Work instructions —
All that should be output is the block of lines below from the line with "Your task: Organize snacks" to the line with "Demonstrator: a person", both included, exactly as written.

Dataset items
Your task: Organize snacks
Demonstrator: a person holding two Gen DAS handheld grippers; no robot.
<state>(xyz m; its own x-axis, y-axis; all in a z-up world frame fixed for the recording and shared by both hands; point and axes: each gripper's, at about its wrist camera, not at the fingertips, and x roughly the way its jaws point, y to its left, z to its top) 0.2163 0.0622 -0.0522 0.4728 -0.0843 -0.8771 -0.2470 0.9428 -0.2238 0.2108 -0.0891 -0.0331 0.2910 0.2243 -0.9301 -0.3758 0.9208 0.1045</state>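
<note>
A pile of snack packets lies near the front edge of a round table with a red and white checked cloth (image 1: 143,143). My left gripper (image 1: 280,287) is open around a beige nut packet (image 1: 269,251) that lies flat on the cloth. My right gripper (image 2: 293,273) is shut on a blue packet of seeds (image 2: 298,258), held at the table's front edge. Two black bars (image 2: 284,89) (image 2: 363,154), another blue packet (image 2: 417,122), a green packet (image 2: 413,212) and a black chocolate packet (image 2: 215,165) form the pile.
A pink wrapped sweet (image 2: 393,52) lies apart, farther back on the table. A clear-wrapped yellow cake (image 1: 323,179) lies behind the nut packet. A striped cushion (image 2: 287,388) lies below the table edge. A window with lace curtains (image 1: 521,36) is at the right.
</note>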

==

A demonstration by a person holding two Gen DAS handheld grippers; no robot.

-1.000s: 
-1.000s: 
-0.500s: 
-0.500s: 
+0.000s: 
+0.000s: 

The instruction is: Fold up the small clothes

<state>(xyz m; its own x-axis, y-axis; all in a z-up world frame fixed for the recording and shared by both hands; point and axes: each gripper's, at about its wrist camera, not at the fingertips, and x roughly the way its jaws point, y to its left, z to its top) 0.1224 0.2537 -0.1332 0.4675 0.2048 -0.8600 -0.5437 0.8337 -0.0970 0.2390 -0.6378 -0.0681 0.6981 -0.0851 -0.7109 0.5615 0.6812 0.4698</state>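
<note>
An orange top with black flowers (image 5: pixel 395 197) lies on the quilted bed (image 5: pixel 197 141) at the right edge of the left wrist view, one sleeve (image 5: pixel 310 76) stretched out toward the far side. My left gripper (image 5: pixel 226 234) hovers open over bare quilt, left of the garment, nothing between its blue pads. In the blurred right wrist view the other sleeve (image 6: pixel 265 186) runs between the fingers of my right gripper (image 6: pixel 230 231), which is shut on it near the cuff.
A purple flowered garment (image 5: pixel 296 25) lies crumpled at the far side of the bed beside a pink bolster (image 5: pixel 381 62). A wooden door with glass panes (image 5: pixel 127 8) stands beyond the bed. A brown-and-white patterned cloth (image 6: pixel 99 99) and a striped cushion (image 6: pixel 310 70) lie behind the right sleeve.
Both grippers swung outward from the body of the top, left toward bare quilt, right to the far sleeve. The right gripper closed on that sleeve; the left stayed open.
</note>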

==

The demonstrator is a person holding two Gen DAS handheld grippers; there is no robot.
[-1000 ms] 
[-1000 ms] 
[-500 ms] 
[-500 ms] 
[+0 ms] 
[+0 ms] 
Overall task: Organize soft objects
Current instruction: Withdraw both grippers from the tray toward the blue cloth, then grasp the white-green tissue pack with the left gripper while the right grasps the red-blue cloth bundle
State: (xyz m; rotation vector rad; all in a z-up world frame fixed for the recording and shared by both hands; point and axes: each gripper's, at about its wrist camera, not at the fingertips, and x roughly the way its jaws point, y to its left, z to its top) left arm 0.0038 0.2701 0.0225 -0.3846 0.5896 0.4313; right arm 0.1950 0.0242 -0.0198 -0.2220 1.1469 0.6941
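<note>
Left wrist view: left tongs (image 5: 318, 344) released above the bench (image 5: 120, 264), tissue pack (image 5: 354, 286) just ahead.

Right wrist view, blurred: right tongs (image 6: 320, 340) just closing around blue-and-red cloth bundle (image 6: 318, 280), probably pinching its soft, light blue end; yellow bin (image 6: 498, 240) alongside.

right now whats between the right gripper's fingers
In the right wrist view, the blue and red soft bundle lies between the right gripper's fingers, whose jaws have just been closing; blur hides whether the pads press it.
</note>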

Reply —
Your task: Organize snacks
Demonstrator: a person holding two Gen DAS handheld grippers; no robot.

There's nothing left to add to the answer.